• What to produce
Below, some lines carry pictures; leave those pictures out and retype exactly the lines from the one with "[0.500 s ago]" through the one with "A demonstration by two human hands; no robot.".

§

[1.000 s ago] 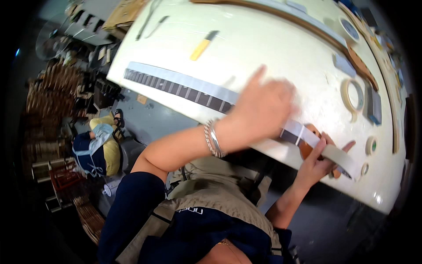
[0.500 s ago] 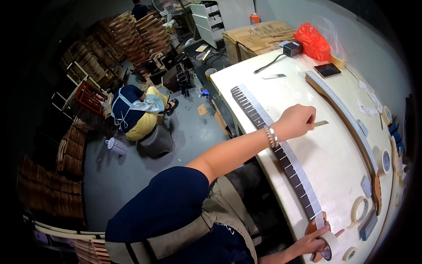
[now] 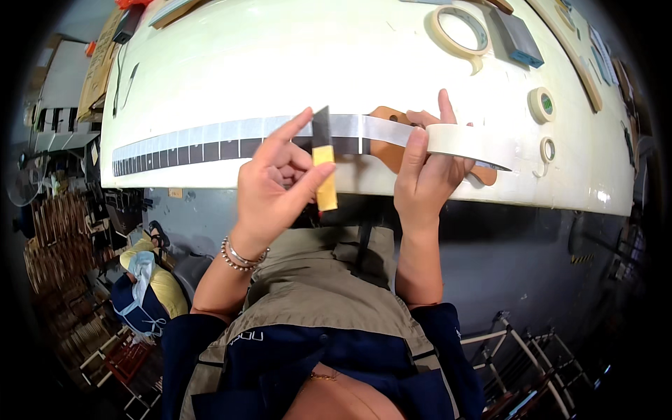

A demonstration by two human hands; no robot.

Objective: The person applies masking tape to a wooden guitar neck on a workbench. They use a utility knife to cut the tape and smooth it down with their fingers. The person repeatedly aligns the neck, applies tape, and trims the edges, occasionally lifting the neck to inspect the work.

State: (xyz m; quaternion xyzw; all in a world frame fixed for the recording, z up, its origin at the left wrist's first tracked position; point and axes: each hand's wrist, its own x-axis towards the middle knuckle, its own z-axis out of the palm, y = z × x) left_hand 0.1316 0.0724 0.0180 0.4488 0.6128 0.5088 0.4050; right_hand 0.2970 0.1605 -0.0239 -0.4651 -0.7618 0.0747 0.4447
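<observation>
My left hand [image 3: 269, 178] pinches a small blade [image 3: 323, 178] by its yellow wrapped grip, its dark metal end pointing away from me. Below it along the near table edge lies a guitar neck [image 3: 231, 148] with a dark fretted fingerboard. A pale strip of tape [image 3: 280, 127] covers the fingerboard's far side and stretches over the brown headstock [image 3: 386, 155]. It runs to a wide roll of tape [image 3: 469, 142], which my right hand [image 3: 428, 171] grips above the headstock, thumb near the strip and one finger raised. Part of the headstock is hidden behind hand and roll.
On the white table [image 3: 280, 63] are a large tape roll [image 3: 439, 33], two smaller rolls at the right, and a grey block [image 3: 518, 38]. A thin blade [image 3: 130, 85] lies far left. A seated person [image 3: 143, 294] is on the floor side, lower left.
My view has swung round to face the table. My left hand has come back from over the table with the blade, closer to my right hand. The right still holds the roll.
</observation>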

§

• Worked solution
[0.500 s ago] 
[now] 

A demonstration by two human hands; no robot.

No more output will be added to the exercise.